YOUR OBJECTIVE:
All of the data should be copied exactly, with the pictures left out.

==========

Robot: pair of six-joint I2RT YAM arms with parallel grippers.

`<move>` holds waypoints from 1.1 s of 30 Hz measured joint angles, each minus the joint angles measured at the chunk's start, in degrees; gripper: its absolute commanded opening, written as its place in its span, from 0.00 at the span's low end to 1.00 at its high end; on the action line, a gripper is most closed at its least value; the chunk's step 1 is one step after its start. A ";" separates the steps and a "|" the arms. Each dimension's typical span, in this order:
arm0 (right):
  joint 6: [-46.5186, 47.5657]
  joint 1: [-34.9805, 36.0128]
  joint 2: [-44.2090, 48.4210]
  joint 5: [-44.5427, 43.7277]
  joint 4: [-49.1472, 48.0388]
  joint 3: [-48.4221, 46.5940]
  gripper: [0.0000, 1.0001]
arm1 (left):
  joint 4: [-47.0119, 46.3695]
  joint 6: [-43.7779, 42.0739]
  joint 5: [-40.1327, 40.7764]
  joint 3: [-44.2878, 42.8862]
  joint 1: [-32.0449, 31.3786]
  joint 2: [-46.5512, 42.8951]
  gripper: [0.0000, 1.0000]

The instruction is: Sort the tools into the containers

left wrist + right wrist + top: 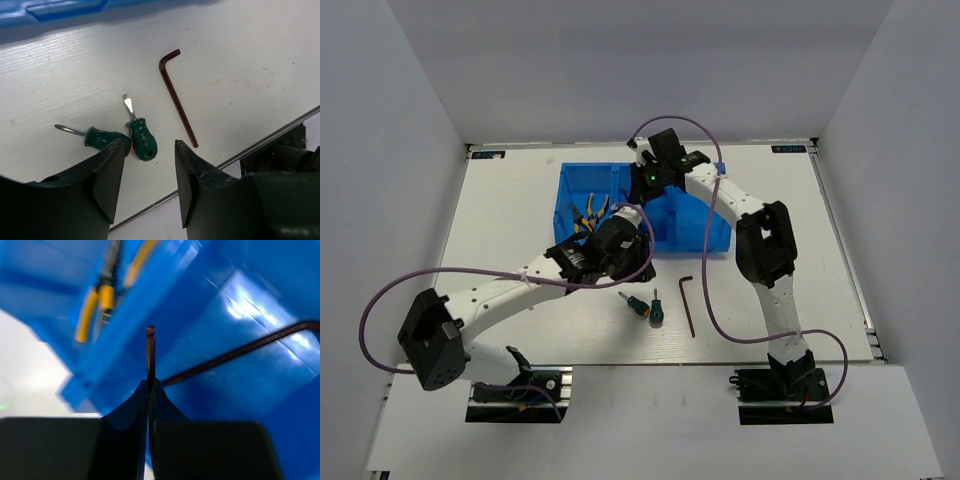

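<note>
The blue bin (698,222) stands mid-table. Two yellow-handled pliers (588,214) lie in its left compartment and also show in the right wrist view (99,301). My right gripper (647,188) hangs over the bin, shut (150,383) on a thin hex key (150,352). A second hex key (240,352) lies in the compartment beside the pliers. Two green screwdrivers (638,304) (656,311) and a third hex key (688,306) lie on the table before the bin. My left gripper (625,256) is open and empty (149,143), above the screwdrivers (100,138) (142,140) and left of the hex key (177,102).
The bin's front wall (55,9) lies just beyond the screwdrivers. The table's near edge strip (260,142) and the right arm's base (782,380) are close behind the loose hex key. Grey walls enclose the table on three sides.
</note>
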State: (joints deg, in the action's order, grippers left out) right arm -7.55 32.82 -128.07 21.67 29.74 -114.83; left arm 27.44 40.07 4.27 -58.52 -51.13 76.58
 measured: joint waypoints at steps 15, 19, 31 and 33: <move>5.66 -5.07 5.40 -0.94 2.78 5.42 0.31 | -1.79 3.02 -0.63 -12.11 -8.04 25.42 0.55; 6.05 -9.20 11.47 -3.43 5.35 5.60 0.28 | 0.90 4.35 0.42 -18.49 -9.79 30.56 0.53; 5.09 -26.71 35.12 -4.68 8.11 28.39 0.28 | 16.94 11.15 8.02 -34.18 -13.49 45.18 0.51; 4.76 -27.85 36.57 -3.69 8.31 31.28 0.28 | 18.34 11.87 9.05 -34.16 -13.81 45.18 0.51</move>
State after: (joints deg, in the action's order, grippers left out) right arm -2.79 4.97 -91.50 17.98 38.04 -83.55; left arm 45.78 51.94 13.32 -92.68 -64.95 121.75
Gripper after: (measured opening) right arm 0.285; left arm 0.506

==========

WRITTEN RESPONSE:
Robot: pair of six-joint I2RT YAM arms with parallel grippers.

`<move>` holds waypoints from 1.1 s of 30 Hz measured joint angles, each minus the joint angles measured at the chunk's start, in degrees; gripper: its absolute commanded opening, written as its place in its span, from 0.00 at the span's low end to 1.00 at its high end; on the action line, a gripper is most closed at its least value; the chunk's step 1 is one step after its start. A ";" separates the steps and a "|" the arms. Each dimension's typical span, in this order:
arm0 (right):
  joint 6: [-46.5186, 47.5657]
  joint 1: [-34.9805, 36.0128]
  joint 2: [-44.2090, 48.4210]
  joint 5: [-44.5427, 43.7277]
  joint 4: [-49.1472, 48.0388]
  joint 3: [-48.4221, 46.5940]
  gripper: [0.0000, 1.0001]
arm1 (left):
  joint 4: [-47.0119, 46.3695]
  joint 6: [-43.7779, 42.0739]
  joint 5: [-40.1327, 40.7764]
  joint 3: [-44.2878, 42.8862]
  joint 1: [-32.0449, 31.3786]
  joint 2: [-46.5512, 42.8951]
  gripper: [0.0000, 1.0000]

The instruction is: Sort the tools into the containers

left wrist + right wrist + top: 

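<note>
The blue bin (698,222) stands mid-table. Two yellow-handled pliers (588,214) lie in its left compartment and also show in the right wrist view (99,301). My right gripper (647,188) hangs over the bin, shut (150,383) on a thin hex key (150,352). A second hex key (240,352) lies in the compartment beside the pliers. Two green screwdrivers (638,304) (656,311) and a third hex key (688,306) lie on the table before the bin. My left gripper (625,256) is open and empty (149,143), above the screwdrivers (100,138) (142,140) and left of the hex key (177,102).
The bin's front wall (55,9) lies just beyond the screwdrivers. The table's near edge strip (260,142) and the right arm's base (782,380) are close behind the loose hex key. Grey walls enclose the table on three sides.
</note>
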State: (joints deg, in the action's order, grippers left out) right arm -7.55 32.82 -128.07 21.67 29.74 -114.83; left arm 27.44 40.07 4.27 -58.52 -51.13 76.58
 measured: joint waypoints at steps 15, 19, 31 and 33: <move>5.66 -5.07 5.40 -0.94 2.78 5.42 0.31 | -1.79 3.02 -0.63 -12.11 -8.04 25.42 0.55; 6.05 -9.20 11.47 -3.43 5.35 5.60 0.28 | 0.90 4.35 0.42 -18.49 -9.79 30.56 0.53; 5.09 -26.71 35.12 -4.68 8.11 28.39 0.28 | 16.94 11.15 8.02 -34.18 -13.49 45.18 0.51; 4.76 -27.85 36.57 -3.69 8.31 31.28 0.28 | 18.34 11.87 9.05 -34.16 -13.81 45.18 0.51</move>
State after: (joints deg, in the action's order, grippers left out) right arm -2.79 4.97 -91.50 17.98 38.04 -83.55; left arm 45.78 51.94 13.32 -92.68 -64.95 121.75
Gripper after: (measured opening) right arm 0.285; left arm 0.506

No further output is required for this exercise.